More and more Americans prefer to share things or own them collectively, research shows. Improvements in digital technology are helping to grow the sharing economy, as apps and social networks make it easy to connect would-be borrowers with people willing to share, Benjaafar said.

In addition, Americans, especially on the left, are increasingly committed to protecting the environment.They've also become conditioned to expect things to show up when they need them and go away when they don't. 

I’ve been a librarian for 35 years, and this is the most exciting time I’ve ever experienced. Rivkah Sass, executive director of the Sacramento Public Library

Sass suspects people’s changing attitudes toward the environment and private ownership help explain the popularity of Sacramento's Library of Things.

“I really see this as a much bigger societal trend,” Sass said. “We’re seeing a shift in what’s important to people, and that’s where this comes from.” 

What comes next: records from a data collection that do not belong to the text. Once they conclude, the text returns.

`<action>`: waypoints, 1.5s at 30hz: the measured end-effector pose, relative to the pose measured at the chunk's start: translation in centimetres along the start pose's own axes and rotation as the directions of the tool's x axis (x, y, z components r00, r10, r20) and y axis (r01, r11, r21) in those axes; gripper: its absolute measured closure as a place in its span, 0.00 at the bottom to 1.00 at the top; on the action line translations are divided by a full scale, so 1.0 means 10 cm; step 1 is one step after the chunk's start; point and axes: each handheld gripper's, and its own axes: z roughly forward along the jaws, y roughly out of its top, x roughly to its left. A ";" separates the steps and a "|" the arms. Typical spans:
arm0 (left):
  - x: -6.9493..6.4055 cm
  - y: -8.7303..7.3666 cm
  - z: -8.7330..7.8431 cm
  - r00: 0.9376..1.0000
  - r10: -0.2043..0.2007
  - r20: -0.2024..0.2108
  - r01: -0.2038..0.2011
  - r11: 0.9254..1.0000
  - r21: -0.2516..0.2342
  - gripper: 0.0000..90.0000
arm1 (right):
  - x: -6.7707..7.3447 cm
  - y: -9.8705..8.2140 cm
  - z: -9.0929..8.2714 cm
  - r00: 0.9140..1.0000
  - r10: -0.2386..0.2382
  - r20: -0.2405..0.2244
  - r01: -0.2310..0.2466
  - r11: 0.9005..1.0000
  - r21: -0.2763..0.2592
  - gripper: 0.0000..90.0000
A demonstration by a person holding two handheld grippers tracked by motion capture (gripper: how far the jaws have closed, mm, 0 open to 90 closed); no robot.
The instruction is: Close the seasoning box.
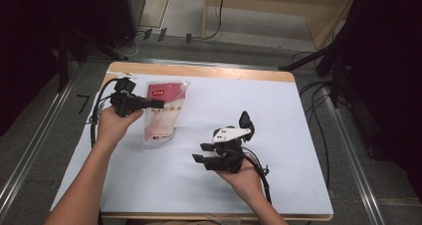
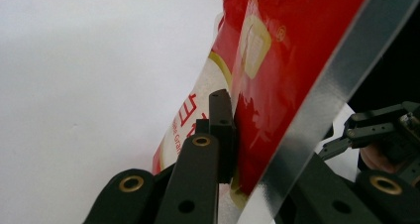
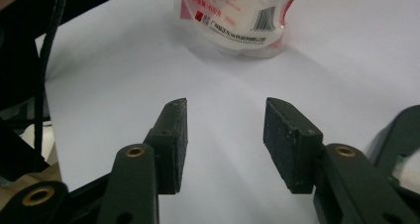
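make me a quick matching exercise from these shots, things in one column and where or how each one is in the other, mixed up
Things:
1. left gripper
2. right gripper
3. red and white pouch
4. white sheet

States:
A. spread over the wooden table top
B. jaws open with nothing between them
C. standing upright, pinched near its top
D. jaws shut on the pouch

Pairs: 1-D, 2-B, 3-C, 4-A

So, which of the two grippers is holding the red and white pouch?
The left gripper, at the pouch's upper part: its jaws pinch the pouch. The right gripper is nearer the person, apart from it, jaws open and empty.
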 end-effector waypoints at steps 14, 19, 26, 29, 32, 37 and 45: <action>-0.04 -0.16 -0.15 0.999 0.030 0.016 -0.030 1.000 -0.002 0.89 | -0.11 -0.05 -0.25 0.999 0.036 0.002 -0.036 0.999 0.002 0.58; -0.04 -0.23 -0.21 0.999 0.038 0.019 -0.038 0.999 -0.009 0.87 | -0.12 -0.08 -0.31 1.000 0.013 -0.003 -0.013 1.000 0.014 0.57; -0.09 -0.33 -0.26 0.997 0.071 0.023 -0.071 0.997 0.005 0.84 | -0.16 -0.08 -0.35 1.000 0.020 -0.001 -0.020 1.000 0.010 0.58; -0.10 -0.34 -0.26 0.996 0.090 0.008 -0.090 0.996 0.008 0.82 | -0.17 -0.06 -0.37 1.000 0.020 -0.004 -0.020 1.000 0.006 0.58; -0.11 -0.36 -0.26 0.995 0.099 0.011 -0.099 0.995 0.013 0.78 | -0.18 -0.08 -0.41 1.000 0.009 0.000 -0.009 1.000 0.008 0.58; -0.10 -0.37 -0.26 0.995 0.103 0.007 -0.103 0.995 0.018 0.75 | -0.23 -0.08 -0.44 1.000 0.026 0.009 -0.026 1.000 0.004 0.58; -0.10 -0.39 -0.27 0.994 0.111 -0.008 -0.111 0.994 0.015 0.69 | -0.27 -0.08 -0.45 0.999 0.035 0.014 -0.035 0.999 0.018 0.58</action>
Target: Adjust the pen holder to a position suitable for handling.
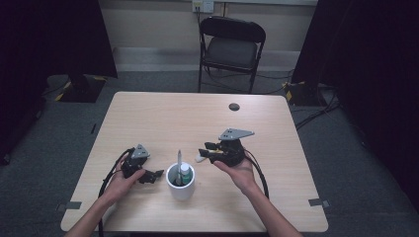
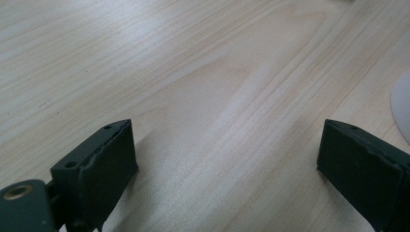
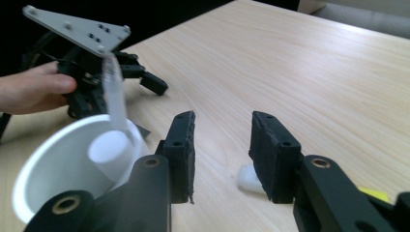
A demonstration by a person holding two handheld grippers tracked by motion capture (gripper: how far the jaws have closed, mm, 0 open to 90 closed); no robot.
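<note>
A white cup (image 1: 180,190) stands on the wooden table (image 1: 197,113) near its front edge, between my two grippers. In it stand a thin clear stick (image 1: 179,160) and a small bottle with a white cap (image 1: 185,170). My left gripper (image 1: 154,176) rests on the table just left of the cup, its jaws wide apart over bare wood (image 2: 227,128). My right gripper (image 1: 203,150) hovers right of the cup and points left, its jaws (image 3: 225,118) apart with nothing between them. A small white piece (image 3: 247,180) lies on the table, partly hidden behind its right jaw.
The cup's rim (image 2: 402,106) shows at the right edge of the left gripper view. A round dark grommet (image 1: 234,106) sits near the table's far edge. A black folding chair (image 1: 231,47) stands behind the table. Dark curtains hang on both sides.
</note>
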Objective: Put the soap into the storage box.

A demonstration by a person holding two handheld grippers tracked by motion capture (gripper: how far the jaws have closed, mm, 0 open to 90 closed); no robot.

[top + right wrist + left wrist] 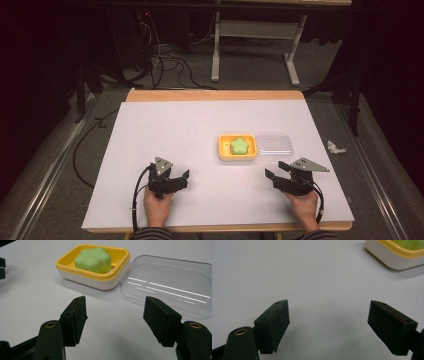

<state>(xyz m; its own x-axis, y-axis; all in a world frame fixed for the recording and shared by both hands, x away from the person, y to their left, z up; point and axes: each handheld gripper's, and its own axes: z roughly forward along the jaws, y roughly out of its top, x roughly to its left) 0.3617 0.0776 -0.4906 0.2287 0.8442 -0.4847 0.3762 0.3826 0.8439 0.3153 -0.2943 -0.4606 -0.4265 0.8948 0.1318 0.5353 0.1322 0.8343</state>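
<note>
A yellow-and-white soap dish (221, 148) sits right of the table's middle with a green flower-shaped soap (240, 145) in it. Its clear lid (273, 145) lies flat against the dish's right side. My left gripper (175, 176) rests on the white sheet at the front left, open and holding nothing. My right gripper (275, 170) is at the front right, just short of the lid, and is also open. In the right gripper view the jaws (115, 307) point at the dish (82, 271), the soap (93, 260) and the lid (170, 282). In the left gripper view the jaws (328, 315) stand over bare sheet, with the dish (387, 255) at the top right.
The white sheet (165, 130) covers most of the wooden table. A crumpled scrap of paper (336, 147) lies on the floor to the right. Beyond the far edge are floor cables (170, 62) and a desk frame (255, 45).
</note>
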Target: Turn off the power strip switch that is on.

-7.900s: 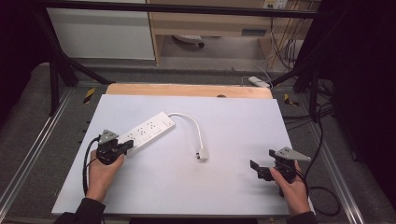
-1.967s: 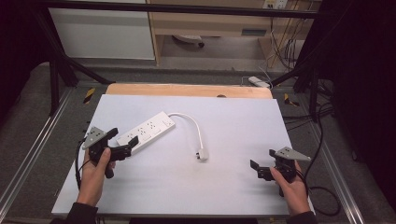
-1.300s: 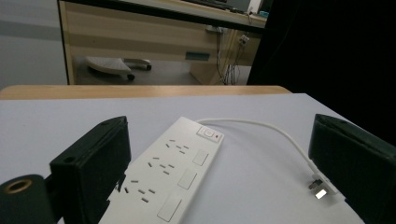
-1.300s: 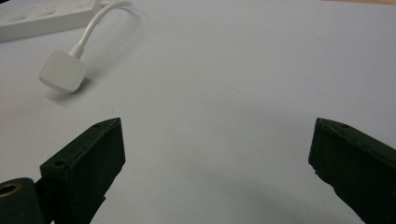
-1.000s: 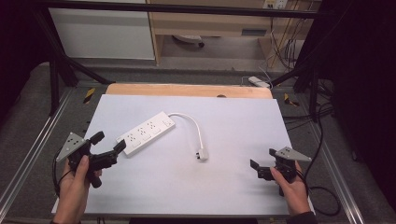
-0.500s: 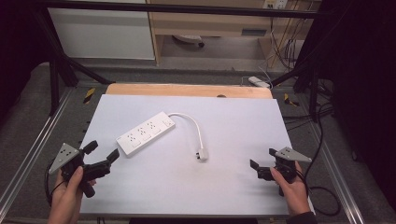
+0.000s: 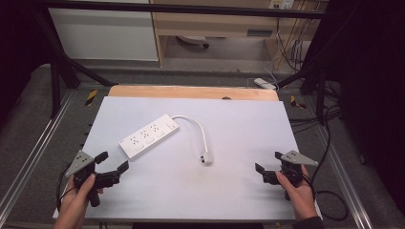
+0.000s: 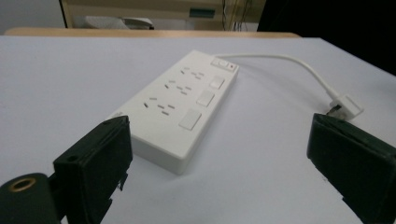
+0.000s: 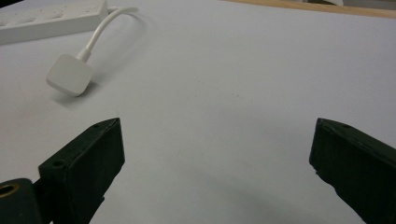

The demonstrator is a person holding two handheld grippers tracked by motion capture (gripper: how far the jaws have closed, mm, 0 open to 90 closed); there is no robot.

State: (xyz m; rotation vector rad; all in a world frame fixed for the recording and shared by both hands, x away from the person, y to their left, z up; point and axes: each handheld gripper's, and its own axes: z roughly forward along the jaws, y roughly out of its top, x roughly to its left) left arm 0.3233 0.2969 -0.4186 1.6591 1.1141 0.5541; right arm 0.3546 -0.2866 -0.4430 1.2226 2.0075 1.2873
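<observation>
Both tools, left (image 7: 113, 166) and right (image 7: 268, 164), are gaping empty; power strip (image 7: 149, 135) is lying untouched on counter (image 7: 248, 124), plug (image 7: 207, 158) loose.

A: Where is open room found on the worktop (image 7: 239, 191)?

B: The whole right half is left bare, from the far edge to the near edge. A broad bare strip is also seen along the near edge between the left gripper (image 7: 113, 168) and the right gripper (image 7: 267, 167), both held with fingers spread wide and nothing between them.

A: What is set in the way?

B: The power strip (image 7: 149, 135) is laid slantwise in the left half, just beyond the left gripper. Its cable (image 7: 196, 125) is arched toward the middle and ended by the plug (image 7: 207, 158), well apart from the right gripper. Bare surface is left around the plug.
</observation>
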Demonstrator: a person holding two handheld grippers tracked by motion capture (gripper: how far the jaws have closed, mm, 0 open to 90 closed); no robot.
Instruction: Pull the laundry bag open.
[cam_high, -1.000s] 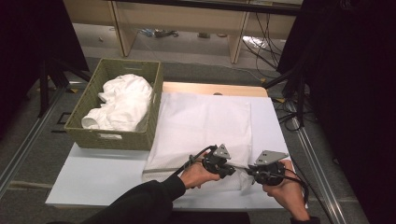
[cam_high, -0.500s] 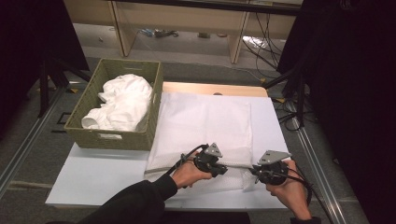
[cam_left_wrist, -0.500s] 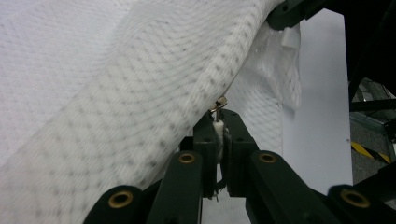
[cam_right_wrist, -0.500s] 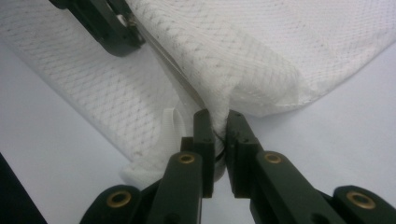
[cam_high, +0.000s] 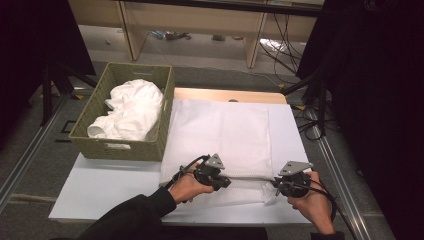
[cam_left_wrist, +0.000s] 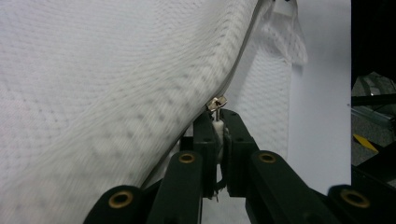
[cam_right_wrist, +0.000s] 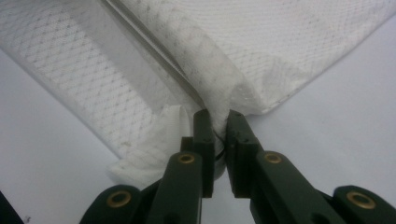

Declining ownership doesn’t necessarily mean declining consumption or waste, Benjaafar noted. That's because sharing services tend to increase the number of people using any given item -- and in some cases, having more users creates more waste. 

When it comes to cars, which spew carbon dioxide and other pollutants into the atmosphere each time they're used, having fewer owners but more users can actually create more pollution, according to Benjaafar. (There is disagreement on this point, however.) 

But when you look at items stocked by libraries of things, fewer owners and more users usually cuts down on waste. When people share a sewing machine, for instance, it reduces the number of people buying a sewing machine, using it a few times and then throwing it away.

“Economy-wide, there is significant waste associated with these cheaper items, as they tend to be poorly maintained and frequently replaced,” Benjaafar said. “The concept of Library of Things has the potential of significantly reducing such waste.”

For Sass, the Library of Things is as much about sharing as it is about returning the library to a central place in American life.

“I really want people to understand that libraries are probably the most significant American institution,” Sass said. “I’m a librarian so take that with a grain of salt."